I'm talking to students in my office later, and I tell them the concern my generation has that students don't transition well to adulthood or gain any independence because they're constantly over-communicating with their parents.

"Dr. H, you're wrong on this one," they insist. "Technology keeps us close to our parents. We have great relationships with them. But we make our own decisions and live our own lives."

"But how do you figure anything out on your own if you're always talking to your parents?" I'm actually scowling. I'm actually crossing my arms and tapping my foot.

"I figure things out on my own. But then I text them to tell them about it," one says.

I find myself angry about this. I find myself convinced that technology surely delays adulthood.

But then later, I realize this: I'm not angry.

I'm jealous.

What I wouldn't give to have had that kind of connection with my own family! What I wouldn't give to have talked with my dad like that!

The more I study college students, the more I realize I'm not observing co-dependence; I'm observing love.

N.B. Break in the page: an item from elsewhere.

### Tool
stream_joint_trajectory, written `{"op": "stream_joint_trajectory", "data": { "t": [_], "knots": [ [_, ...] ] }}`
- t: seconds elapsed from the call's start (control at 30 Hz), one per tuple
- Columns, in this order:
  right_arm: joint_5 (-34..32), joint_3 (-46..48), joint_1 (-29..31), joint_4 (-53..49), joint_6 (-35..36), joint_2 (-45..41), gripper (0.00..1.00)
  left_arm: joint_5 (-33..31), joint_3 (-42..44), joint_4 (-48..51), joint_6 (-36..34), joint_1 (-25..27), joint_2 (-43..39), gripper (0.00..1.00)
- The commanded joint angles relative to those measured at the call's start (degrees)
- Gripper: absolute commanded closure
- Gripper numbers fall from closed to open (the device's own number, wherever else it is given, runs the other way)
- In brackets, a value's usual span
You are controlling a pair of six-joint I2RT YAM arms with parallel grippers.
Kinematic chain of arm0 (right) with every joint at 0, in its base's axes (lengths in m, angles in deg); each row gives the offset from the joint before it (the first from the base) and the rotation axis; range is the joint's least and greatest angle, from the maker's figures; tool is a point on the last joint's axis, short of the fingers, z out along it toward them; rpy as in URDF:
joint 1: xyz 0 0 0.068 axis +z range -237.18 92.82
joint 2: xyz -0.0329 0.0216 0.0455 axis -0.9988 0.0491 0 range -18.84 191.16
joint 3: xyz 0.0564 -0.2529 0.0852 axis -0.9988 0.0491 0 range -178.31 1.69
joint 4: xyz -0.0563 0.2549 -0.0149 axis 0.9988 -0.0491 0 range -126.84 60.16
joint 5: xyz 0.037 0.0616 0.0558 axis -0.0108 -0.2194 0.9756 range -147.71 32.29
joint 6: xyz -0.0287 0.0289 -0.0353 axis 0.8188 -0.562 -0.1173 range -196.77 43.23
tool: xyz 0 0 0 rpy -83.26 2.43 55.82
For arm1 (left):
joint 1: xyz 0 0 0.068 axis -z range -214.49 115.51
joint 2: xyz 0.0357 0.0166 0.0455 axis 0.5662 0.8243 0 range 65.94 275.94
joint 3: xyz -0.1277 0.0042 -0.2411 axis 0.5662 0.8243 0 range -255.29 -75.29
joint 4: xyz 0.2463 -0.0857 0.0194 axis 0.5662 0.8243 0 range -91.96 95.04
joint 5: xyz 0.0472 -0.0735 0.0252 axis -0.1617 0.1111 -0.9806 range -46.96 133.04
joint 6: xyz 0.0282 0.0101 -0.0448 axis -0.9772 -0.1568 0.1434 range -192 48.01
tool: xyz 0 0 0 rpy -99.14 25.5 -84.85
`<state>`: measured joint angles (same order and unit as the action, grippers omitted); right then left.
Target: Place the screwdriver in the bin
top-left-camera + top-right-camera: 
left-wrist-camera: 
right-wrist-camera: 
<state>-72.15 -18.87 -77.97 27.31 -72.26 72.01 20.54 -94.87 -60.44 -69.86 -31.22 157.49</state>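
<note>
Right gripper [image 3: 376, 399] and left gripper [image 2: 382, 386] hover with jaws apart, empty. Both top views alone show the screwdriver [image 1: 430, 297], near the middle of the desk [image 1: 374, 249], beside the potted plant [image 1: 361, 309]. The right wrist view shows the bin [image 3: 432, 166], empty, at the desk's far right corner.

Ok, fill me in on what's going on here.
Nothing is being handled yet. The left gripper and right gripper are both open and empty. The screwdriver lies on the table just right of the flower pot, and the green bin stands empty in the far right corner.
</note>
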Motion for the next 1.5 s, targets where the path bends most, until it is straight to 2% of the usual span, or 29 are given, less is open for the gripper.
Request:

One student tells me to watch the Google Chrome commercial between a father and freshman daughter. "You'll change your mind when you see this," they claim. "This is what it's like for us."

I've changed my mind about this.

Do you think you would have texted your parents every day from college? 

Saturday, October 13, 2012

"You Make Me Feel Smart"

In class yesterday, I try to make the point about just how difficult it is to be kind in argumentative writing. I'm teaching ancient truths like the rules of civility and the lost art of listening. We're learning about how to defer to others, to believe the best about them, and to persuade them by finding common ground and acknowledging when an opponent is actually right.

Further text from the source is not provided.